**EXERCISE OBJECTIVE:** Wherever a line of the data contains "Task", copy that line.
──────
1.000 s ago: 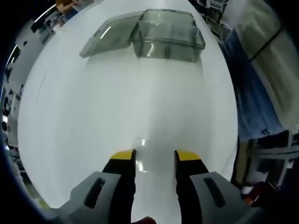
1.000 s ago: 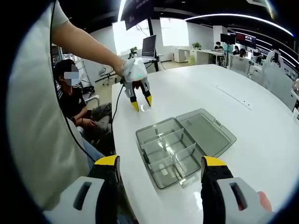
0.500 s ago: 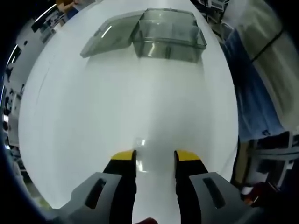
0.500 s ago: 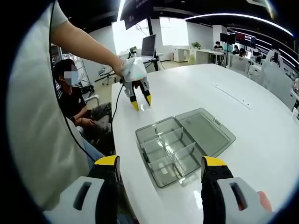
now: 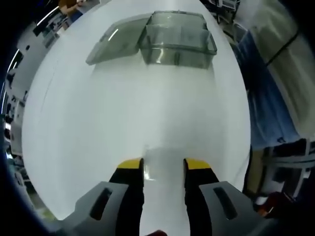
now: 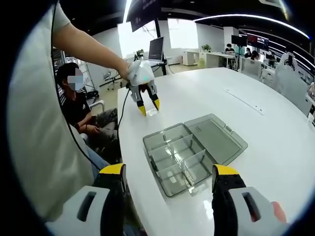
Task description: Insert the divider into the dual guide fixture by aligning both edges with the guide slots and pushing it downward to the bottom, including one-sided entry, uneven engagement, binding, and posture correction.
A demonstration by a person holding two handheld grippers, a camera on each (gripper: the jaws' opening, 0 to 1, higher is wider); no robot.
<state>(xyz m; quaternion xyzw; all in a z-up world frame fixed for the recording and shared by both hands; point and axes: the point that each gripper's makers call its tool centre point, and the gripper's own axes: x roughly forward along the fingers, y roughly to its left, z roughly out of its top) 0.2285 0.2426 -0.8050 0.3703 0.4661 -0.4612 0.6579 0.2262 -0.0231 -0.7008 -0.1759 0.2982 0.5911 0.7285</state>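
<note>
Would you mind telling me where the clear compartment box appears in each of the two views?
Left gripper view: compartment box at top centre, far beyond the jaws.
Right gripper view: the box at lower centre, between the jaw tips.
Shared landmark: its open lid, lying flat on the white table.

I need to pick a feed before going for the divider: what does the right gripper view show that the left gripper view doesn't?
Right gripper view: looks down into the open box, so its compartments are visible. It also shows the left gripper poised over the table beyond the box.

Left gripper view: the box's side wall, seen low from across the table. A faint clear piece, possibly the divider, lies between its open jaws.

Both: the box with its lid folded flat, and the white table.
</note>
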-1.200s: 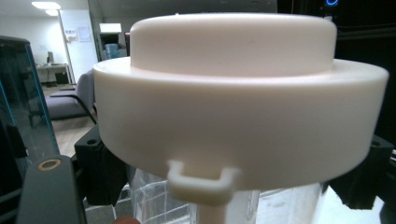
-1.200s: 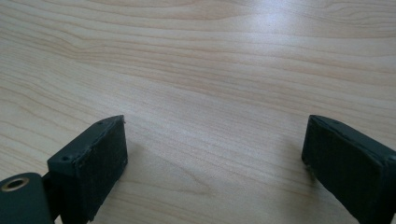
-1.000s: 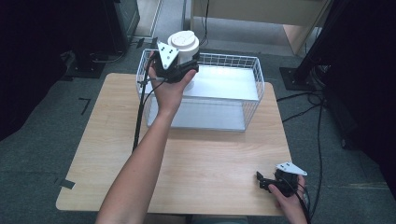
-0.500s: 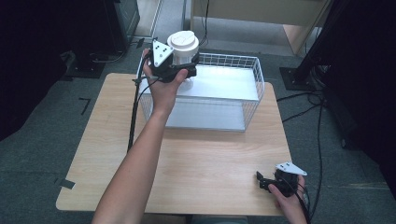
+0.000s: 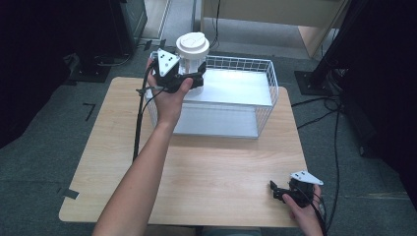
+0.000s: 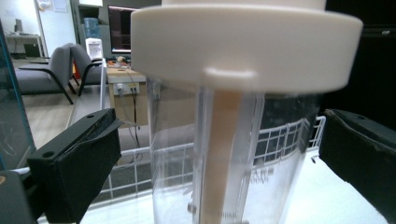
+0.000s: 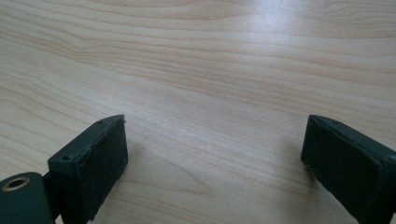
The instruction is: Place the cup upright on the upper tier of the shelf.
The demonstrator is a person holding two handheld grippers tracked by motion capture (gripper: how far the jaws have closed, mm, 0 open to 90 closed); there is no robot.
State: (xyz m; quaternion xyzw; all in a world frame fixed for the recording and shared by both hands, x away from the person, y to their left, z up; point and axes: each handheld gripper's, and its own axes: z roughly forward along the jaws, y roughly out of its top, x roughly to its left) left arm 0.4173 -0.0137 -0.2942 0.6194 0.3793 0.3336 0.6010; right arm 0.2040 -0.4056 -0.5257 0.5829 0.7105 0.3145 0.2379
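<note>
overhead light is brightening the wooden table [image 5: 206, 162] while the room around it is falling into near black. glare is washing out the white basket [image 5: 236, 91] floor. in the left gripper view the white-lidded clear container [image 6: 233, 116] is sitting too near, softening into blur; the right gripper view is staying fairly sharp, a pale sheen lying across the grain.

The left gripper [image 5: 189, 81] has carried the jar [image 5: 193, 59] slightly leftward.
</note>
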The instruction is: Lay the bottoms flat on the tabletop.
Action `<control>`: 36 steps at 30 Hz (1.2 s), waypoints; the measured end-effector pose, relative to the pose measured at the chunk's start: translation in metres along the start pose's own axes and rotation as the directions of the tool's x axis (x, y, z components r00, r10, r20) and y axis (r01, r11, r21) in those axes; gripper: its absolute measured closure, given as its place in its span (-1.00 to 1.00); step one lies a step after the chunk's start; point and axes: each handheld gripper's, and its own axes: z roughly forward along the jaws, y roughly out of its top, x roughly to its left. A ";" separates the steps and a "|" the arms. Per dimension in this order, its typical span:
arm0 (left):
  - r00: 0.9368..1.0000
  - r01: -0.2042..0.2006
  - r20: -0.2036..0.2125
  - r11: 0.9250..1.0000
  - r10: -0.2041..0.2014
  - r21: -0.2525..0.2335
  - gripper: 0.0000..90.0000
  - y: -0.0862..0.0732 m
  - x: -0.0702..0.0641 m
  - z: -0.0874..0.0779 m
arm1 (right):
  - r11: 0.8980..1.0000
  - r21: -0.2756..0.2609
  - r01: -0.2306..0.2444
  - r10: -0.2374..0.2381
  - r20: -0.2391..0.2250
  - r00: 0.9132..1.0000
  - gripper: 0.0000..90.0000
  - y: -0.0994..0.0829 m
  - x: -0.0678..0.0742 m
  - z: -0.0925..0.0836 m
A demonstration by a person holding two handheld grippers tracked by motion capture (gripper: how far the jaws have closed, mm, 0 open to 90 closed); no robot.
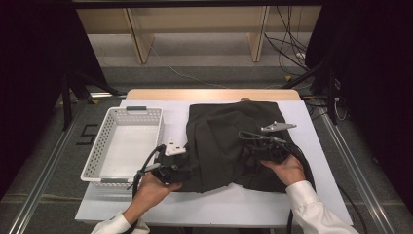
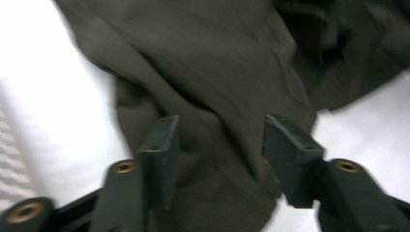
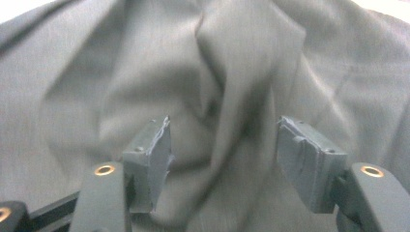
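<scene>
My left gripper jaws apart over dark garment, gripping nothing; my right gripper likewise, above crumpled fold.

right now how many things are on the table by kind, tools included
dark garment: 1
white basket: 1
tools: 2, left tool and right tool, both open over the garment
total: 4
</scene>
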 end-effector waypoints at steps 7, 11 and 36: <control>1.000 -0.005 -0.013 0.990 0.006 0.142 -0.48 -0.017 -0.005 0.036 | 0.995 0.055 -0.086 0.083 0.045 0.996 -0.27 -0.028 -0.024 0.001; 0.999 -0.021 -0.026 0.980 0.027 0.199 -0.53 -0.025 -0.005 0.053 | 0.989 0.079 -0.124 0.122 0.040 0.992 -0.29 -0.038 -0.035 -0.002; 0.995 -0.039 -0.083 0.991 0.050 0.129 0.99 -0.022 0.025 0.042 | 0.989 0.069 -0.127 0.093 0.367 0.925 0.99 -0.057 -0.084 -0.013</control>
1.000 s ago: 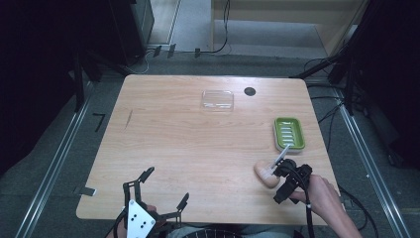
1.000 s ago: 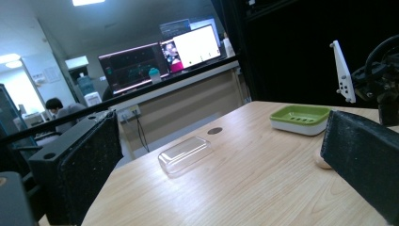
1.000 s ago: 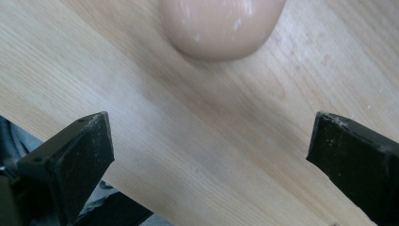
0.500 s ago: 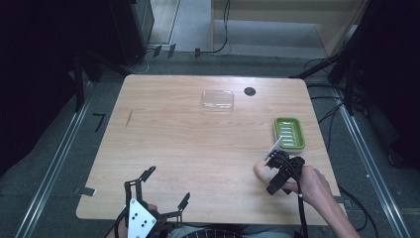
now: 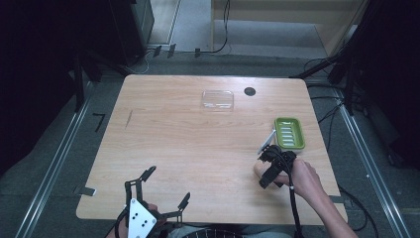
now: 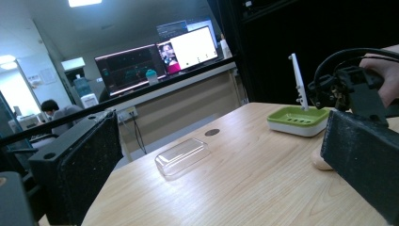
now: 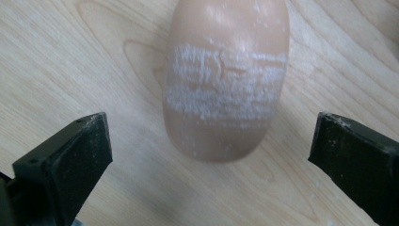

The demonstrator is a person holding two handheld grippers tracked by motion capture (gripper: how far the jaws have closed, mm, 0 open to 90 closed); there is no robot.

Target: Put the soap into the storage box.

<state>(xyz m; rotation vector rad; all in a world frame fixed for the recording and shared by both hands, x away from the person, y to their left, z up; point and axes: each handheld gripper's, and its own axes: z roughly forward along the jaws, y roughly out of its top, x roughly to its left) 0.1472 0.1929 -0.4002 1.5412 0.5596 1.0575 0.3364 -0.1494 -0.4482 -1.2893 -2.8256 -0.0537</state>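
Here, right gripper (image 7: 211,155) fingers spread over peach soap bar (image 7: 226,75), left gripper (image 5: 161,191) fingers released, no legible writing.

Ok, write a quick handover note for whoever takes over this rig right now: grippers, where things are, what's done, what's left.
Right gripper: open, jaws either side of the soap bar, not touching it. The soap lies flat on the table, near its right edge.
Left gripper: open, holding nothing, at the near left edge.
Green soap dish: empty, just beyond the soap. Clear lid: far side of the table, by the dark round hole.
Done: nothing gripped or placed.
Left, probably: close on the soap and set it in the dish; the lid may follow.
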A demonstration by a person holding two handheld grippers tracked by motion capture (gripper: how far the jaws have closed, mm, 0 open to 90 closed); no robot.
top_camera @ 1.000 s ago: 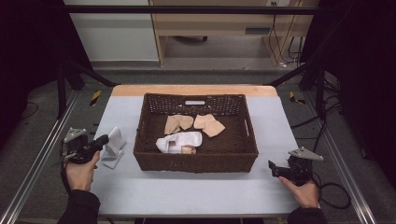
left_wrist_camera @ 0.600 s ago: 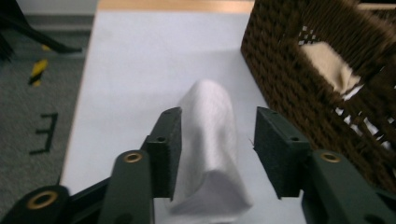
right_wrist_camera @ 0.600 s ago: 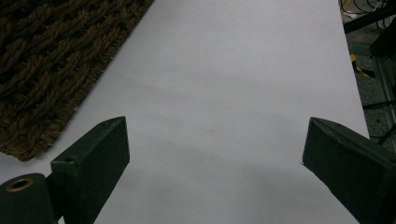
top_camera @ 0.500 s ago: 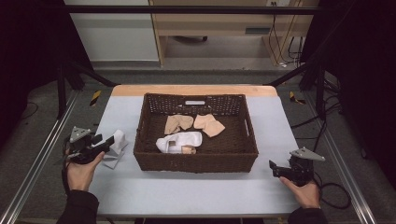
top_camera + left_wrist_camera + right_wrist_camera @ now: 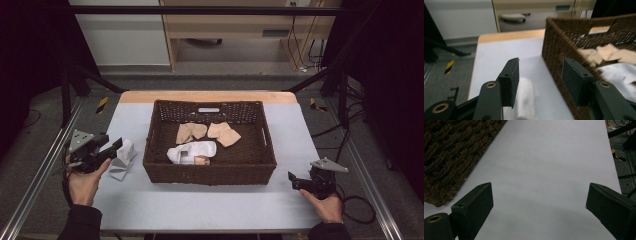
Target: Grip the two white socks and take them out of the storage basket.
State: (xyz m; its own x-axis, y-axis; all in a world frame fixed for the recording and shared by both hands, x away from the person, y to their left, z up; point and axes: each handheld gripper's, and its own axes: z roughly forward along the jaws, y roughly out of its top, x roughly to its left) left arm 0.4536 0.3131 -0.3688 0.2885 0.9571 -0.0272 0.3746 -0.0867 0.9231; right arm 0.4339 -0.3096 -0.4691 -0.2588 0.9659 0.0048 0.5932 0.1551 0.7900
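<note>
My left gripper (image 5: 118, 145) jaws had just been opening, nothing pinched; white sock (image 5: 123, 158) lay under them at left of frame, beside wicker basket (image 5: 210, 172), released outside. My right gripper (image 5: 293, 181) gaped wide, idle at lower right.

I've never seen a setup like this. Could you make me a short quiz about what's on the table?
1. True or false: the white folded cloth outside the dark brown woven wicker basket lies at its left.
2. Which gripper is nearest that cloth? A) left gripper B) right gripper
3. What colours are the cloths inside the basket?

Key:
1. True.
2. A.
3. Two tan cloths and one white cloth.
</note>
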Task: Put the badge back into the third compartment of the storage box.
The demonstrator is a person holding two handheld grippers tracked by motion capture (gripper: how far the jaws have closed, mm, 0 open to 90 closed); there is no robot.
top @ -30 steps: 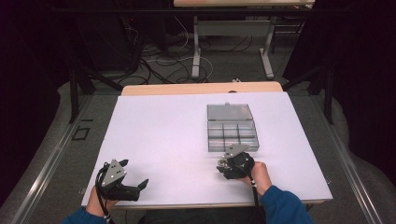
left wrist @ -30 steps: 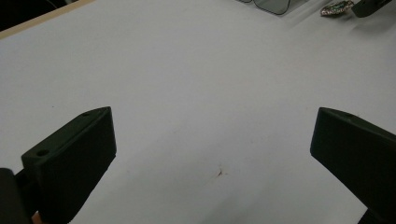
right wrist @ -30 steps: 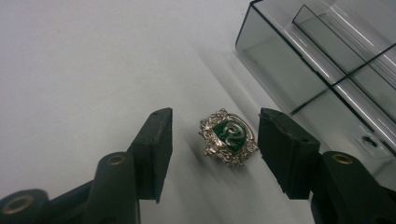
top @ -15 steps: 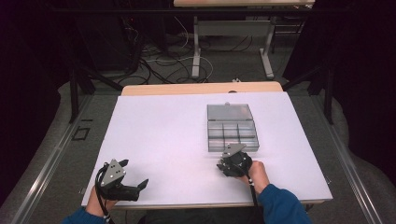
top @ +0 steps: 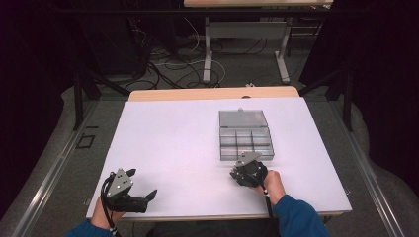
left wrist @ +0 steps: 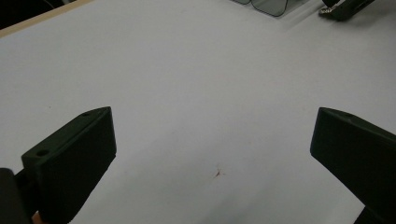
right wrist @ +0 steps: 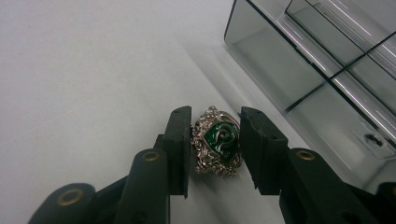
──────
**WRITTEN RESPONSE:**
Task description: Insert the divider into the dual guide fixture by aligning both edges with the guide slots and pushing it downward to the bottom, including one-sided entry, uneven engagement, binding, and posture correction.
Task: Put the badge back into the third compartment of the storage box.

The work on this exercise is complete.